Stored items from a collection
------------------------------

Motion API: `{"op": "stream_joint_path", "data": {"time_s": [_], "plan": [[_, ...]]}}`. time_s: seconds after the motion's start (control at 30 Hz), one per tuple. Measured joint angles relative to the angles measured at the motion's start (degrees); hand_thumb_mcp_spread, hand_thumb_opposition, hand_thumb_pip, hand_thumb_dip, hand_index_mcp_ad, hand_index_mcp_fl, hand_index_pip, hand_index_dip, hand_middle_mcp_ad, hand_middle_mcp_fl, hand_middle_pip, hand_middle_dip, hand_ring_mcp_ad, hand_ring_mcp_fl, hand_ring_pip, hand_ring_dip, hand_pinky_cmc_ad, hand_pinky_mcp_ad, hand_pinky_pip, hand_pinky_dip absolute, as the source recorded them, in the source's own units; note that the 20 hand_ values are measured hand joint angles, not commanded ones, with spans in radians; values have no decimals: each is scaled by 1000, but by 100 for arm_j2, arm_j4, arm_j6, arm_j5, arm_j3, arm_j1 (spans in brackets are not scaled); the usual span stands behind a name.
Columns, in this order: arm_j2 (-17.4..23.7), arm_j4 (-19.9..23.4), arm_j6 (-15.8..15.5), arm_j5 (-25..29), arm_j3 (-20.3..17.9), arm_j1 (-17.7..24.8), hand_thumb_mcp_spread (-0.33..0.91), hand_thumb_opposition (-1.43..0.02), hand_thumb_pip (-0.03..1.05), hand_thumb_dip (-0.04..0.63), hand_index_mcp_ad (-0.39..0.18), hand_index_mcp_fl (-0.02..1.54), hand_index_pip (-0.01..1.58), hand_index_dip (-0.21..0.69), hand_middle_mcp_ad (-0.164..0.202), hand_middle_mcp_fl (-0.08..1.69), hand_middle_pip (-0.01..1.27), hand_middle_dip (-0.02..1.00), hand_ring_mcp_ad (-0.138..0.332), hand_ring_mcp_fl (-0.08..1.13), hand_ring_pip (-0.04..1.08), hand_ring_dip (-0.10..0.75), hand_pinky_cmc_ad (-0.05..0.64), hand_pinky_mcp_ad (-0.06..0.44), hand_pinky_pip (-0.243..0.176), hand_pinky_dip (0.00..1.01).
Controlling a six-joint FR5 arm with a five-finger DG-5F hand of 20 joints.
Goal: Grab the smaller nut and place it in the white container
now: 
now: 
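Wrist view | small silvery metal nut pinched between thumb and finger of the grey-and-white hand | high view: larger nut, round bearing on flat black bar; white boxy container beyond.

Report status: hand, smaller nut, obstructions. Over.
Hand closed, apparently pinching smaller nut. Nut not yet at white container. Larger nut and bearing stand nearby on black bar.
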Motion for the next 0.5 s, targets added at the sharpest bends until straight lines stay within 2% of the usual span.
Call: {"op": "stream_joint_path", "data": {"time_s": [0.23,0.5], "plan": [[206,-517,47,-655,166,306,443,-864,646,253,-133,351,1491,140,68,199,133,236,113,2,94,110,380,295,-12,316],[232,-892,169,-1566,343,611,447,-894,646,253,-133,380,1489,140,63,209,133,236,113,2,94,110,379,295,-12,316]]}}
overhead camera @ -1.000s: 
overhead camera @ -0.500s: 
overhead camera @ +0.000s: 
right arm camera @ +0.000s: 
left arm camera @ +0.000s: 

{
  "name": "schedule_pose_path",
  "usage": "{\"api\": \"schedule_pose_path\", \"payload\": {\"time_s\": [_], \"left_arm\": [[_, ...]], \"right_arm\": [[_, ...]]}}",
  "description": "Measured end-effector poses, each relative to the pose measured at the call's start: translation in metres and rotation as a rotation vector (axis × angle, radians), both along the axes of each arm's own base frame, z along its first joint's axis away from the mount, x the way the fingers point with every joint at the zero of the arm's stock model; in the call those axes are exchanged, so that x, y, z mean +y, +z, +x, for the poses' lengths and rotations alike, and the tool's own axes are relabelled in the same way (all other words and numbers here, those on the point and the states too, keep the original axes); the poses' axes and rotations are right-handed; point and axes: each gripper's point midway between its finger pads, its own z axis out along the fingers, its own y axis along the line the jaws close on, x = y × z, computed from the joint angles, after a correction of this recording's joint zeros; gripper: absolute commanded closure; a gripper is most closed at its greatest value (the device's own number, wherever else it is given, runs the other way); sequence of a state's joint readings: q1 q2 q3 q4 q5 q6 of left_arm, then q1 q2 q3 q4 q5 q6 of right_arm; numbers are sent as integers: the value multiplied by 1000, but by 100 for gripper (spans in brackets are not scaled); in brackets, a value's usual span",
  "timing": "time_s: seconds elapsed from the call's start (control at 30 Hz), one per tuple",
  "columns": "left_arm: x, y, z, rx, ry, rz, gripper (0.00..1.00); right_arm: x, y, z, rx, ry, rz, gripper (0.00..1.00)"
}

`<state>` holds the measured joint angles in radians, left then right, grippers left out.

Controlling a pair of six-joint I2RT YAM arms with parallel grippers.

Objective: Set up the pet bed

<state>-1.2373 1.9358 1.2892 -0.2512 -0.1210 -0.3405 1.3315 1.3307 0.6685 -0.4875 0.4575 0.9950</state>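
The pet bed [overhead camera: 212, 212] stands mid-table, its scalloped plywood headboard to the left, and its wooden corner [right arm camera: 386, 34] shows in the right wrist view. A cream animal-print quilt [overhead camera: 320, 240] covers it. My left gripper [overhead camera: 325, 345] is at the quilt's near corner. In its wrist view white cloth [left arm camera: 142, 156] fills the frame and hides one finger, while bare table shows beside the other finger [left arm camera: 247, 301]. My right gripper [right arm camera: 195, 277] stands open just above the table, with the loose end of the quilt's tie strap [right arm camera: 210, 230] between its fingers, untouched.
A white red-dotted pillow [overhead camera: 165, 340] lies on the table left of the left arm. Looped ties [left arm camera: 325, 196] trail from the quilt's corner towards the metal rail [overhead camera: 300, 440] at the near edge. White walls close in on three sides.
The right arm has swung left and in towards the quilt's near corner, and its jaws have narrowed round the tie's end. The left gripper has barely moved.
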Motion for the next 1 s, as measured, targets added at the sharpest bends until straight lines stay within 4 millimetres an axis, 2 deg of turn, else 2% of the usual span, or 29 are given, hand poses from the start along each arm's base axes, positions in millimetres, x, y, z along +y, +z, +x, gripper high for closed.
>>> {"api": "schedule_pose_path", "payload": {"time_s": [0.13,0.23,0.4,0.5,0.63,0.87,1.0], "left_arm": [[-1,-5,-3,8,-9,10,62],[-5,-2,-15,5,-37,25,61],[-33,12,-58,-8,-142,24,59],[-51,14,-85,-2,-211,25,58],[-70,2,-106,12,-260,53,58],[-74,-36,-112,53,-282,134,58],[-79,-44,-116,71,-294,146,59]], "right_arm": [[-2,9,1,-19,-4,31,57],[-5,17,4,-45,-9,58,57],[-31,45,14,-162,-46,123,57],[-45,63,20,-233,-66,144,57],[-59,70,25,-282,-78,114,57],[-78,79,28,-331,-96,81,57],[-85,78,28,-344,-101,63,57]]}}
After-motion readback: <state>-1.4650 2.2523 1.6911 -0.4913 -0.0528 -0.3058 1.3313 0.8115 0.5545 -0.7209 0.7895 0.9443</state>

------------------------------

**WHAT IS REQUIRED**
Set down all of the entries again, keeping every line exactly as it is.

**WRITTEN RESPONSE**
Motion API: `{"op": "stream_joint_path", "data": {"time_s": [_], "plan": [[_, ...]]}}`. time_s: seconds after the motion's start (control at 30 Hz), one per tuple. Measured joint angles relative to the angles measured at the motion's start (degrees); hand_thumb_mcp_spread, hand_thumb_opposition, hand_thumb_pip, hand_thumb_dip, hand_index_mcp_ad, hand_index_mcp_fl, hand_index_pip, hand_index_dip, hand_middle_mcp_ad, hand_middle_mcp_fl, hand_middle_pip, hand_middle_dip, hand_ring_mcp_ad, hand_ring_mcp_fl, hand_ring_pip, hand_ring_dip, hand_pinky_cmc_ad, hand_pinky_mcp_ad, hand_pinky_pip, hand_pinky_dip absolute, as the source recorded them, in the source's own units; note that the 20 hand_ values are measured hand joint angles, not commanded ones, with spans in radians; values have no decimals: each is scaled by 1000, but by 100 for arm_j2, arm_j4, arm_j6, arm_j5, arm_j3, arm_j1 (spans in brackets are not scaled); the usual span stands behind a name.
Columns, in this order: arm_j2 (-17.4..23.7), arm_j4 (-19.9..23.4), arm_j6 (-15.8..15.5), arm_j5 (-25..29), arm_j3 (-20.3..17.9), arm_j1 (-17.7..24.8), hand_thumb_mcp_spread (-0.33..0.91), hand_thumb_opposition (-1.43..0.02), hand_thumb_pip (-0.03..1.05), hand_thumb_dip (-0.04..0.63), hand_index_mcp_ad (-0.39..0.18), hand_index_mcp_fl (-0.02..1.54), hand_index_pip (-0.01..1.58), hand_index_dip (-0.21..0.69), hand_middle_mcp_ad (-0.164..0.202), hand_middle_mcp_fl (-0.08..1.69), hand_middle_pip (-0.01..1.27), hand_middle_dip (-0.02..1.00), hand_ring_mcp_ad (-0.138..0.332), hand_ring_mcp_fl (-0.08..1.13), hand_ring_pip (-0.04..1.08), hand_ring_dip (-0.10..0.75), hand_pinky_cmc_ad (-0.05..0.64), hand_pinky_mcp_ad (-0.06..0.44), hand_pinky_pip (-0.243..0.176), hand_pinky_dip (0.00..1.01).
Controlling a six-joint FR5 arm with a five-finger DG-5F hand of 20 joints.
Goal: Grab the smaller nut and place it in the white container
now: 
now: 
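Wrist view | small silvery metal nut pinched between thumb and finger of the grey-and-white hand | high view: larger nut, round bearing on flat black bar; white boxy container beyond.

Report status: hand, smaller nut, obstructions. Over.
Hand closed, apparently pinching smaller nut. Nut not yet at white container. Larger nut and bearing stand nearby on black bar.
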Motion for the next 0.5 s, targets added at the sharpest bends until straight lines stay within 2% of the usual span.
Call: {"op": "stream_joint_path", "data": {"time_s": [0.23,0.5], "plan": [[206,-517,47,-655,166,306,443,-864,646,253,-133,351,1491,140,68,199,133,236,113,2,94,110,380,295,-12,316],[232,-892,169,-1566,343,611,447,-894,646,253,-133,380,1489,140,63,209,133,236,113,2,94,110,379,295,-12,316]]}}
overhead camera @ -1.000s: 
overhead camera @ -0.500s: 
overhead camera @ +0.000s: 
right arm camera @ +0.000s: 
left arm camera @ +0.000s: 

{
  "name": "schedule_pose_path",
  "usage": "{\"api\": \"schedule_pose_path\", \"payload\": {\"time_s\": [_], \"left_arm\": [[_, ...]], \"right_arm\": [[_, ...]]}}",
  "description": "Measured end-effector poses, each relative to the pose measured at the call's start: translation in metres and rotation as a rotation vector (axis × angle, radians), both along the axes of each arm's own base frame, z along its first joint's axis away from the mount, x the way the fingers point with every joint at the zero of the arm's stock model; in the call those axes are exchanged, so that x, y, z mean +y, +z, +x, for the poses' lengths and rotations alike, and the tool's own axes are relabelled in the same way (all other words and numbers here, those on the point and the states too, keep the original axes); the poses' axes and rotations are right-handed; point and axes: each gripper's point midway between its finger pads, its own z axis out along the fingers, its own y axis along the line the jaws close on, x = y × z, computed from the joint angles, after a correction of this recording's joint zeros; gripper: absolute commanded closure; a gripper is most closed at its greatest value (the device's own number, wherever else it is given, runs the other way); sequence of a state's joint readings: q1 q2 q3 q4 q5 q6 of left_arm, then q1 q2 q3 q4 q5 q6 of right_arm; numbers are sent as integers: the value multiplied by 1000, but by 100 for gripper (spans in brackets are not scaled); in brackets, a value's usual span",
  "timing": "time_s: seconds elapsed from the call's start (control at 30 Hz), one per tuple",
  "columns": "left_arm: x, y, z, rx, ry, rz, gripper (0.00..1.00); right_arm: x, y, z, rx, ry, rz, gripper (0.00..1.00)"
}

`<state>` holds the measured joint angles in radians, left then right, grippers left out.

Controlling a pair of six-joint I2RT YAM arms with parallel grippers.

Objective: Set up the pet bed

<state>-1.2373 1.9358 1.2892 -0.2512 -0.1210 -0.3405 1.3315 1.3307 0.6685 -0.4875 0.4575 0.9950</state>
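The pet bed [overhead camera: 212, 212] stands mid-table, its scalloped plywood headboard to the left, and its wooden corner [right arm camera: 386, 34] shows in the right wrist view. A cream animal-print quilt [overhead camera: 320, 240] covers it. My left gripper [overhead camera: 325, 345] is at the quilt's near corner. In its wrist view white cloth [left arm camera: 142, 156] fills the frame and hides one finger, while bare table shows beside the other finger [left arm camera: 247, 301]. My right gripper [right arm camera: 195, 277] stands open just above the table, with the loose end of the quilt's tie strap [right arm camera: 210, 230] between its fingers, untouched.
A white red-dotted pillow [overhead camera: 165, 340] lies on the table left of the left arm. Looped ties [left arm camera: 325, 196] trail from the quilt's corner towards the metal rail [overhead camera: 300, 440] at the near edge. White walls close in on three sides.
The right arm has swung left and in towards the quilt's near corner, and its jaws have narrowed round the tie's end. The left gripper has barely moved.
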Motion for the next 1 s, as measured, targets added at the sharpest bends until straight lines stay within 4 millimetres an axis, 2 deg of turn, else 2% of the usual span, or 29 are given, hand poses from the start along each arm's base axes, positions in millimetres, x, y, z along +y, +z, +x, gripper high for closed.
>>> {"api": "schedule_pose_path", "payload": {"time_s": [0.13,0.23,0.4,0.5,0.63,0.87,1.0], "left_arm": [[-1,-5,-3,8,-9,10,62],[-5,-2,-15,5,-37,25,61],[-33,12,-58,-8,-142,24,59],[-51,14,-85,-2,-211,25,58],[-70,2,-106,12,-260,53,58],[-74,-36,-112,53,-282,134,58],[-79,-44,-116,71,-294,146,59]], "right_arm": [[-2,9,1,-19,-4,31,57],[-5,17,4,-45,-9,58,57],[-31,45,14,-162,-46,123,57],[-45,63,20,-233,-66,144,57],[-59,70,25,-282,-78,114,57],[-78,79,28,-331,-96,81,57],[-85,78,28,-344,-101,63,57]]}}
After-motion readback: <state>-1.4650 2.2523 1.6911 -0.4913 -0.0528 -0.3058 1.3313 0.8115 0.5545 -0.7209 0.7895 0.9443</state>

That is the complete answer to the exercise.